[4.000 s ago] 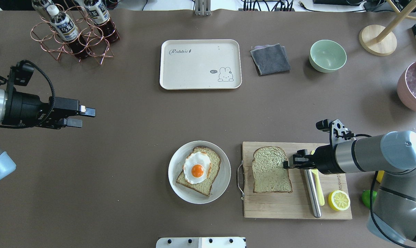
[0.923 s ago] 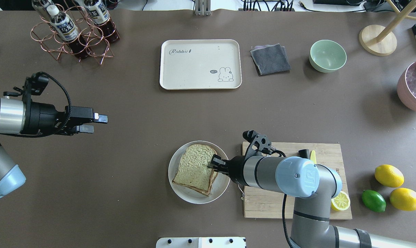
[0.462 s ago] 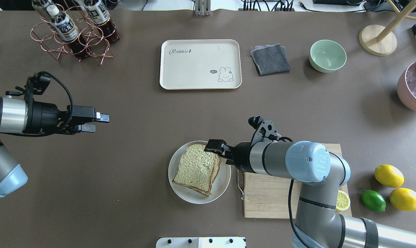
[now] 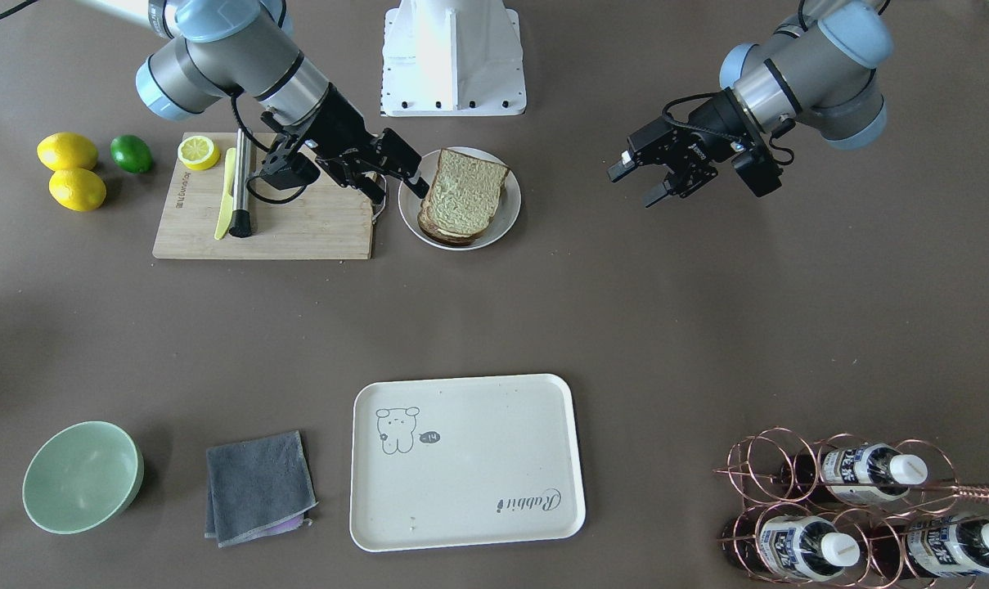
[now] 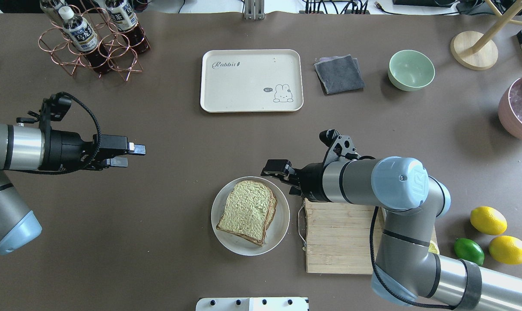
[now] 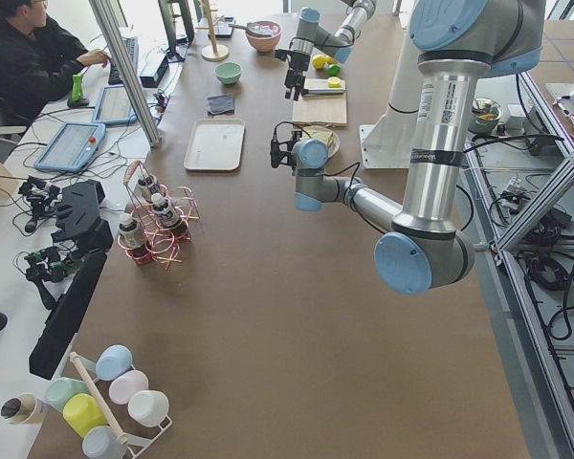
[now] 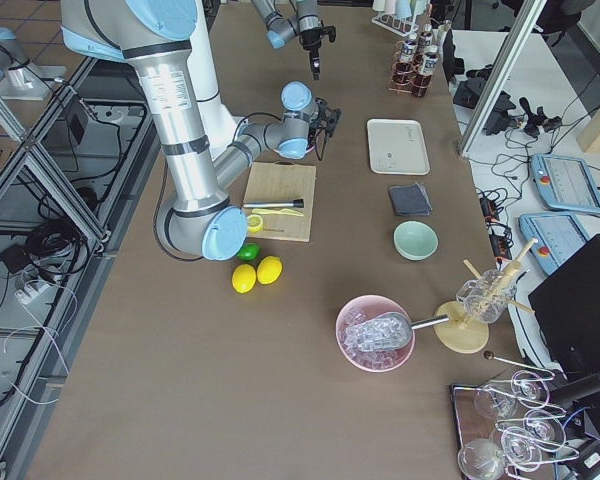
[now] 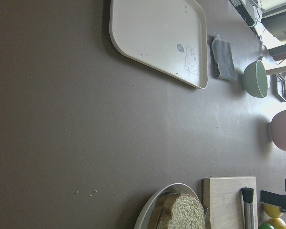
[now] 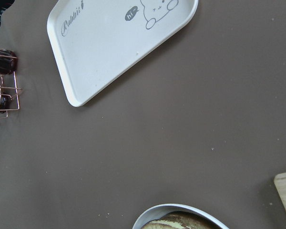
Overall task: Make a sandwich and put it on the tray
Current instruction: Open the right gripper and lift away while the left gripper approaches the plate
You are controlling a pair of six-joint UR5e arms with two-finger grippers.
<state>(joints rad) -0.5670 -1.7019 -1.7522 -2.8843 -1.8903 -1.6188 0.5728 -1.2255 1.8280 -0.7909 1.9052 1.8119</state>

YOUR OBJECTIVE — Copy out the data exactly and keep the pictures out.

TASK ANSWER —
[4.000 s ago] 
[0.923 s ago] 
[0.462 s ago] 
[now] 
[now] 
[now] 
[now] 
[now] 
[now] 
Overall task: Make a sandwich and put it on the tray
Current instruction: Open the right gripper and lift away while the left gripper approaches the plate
You are controlling a pair of six-joint UR5e arms with two-finger grippers.
<state>(joints rad) -0.5670 -1.7019 -1.7522 -2.8843 -1.8903 -1.6188 0.5728 -1.2255 1.8280 -0.7909 1.9052 1.8119</state>

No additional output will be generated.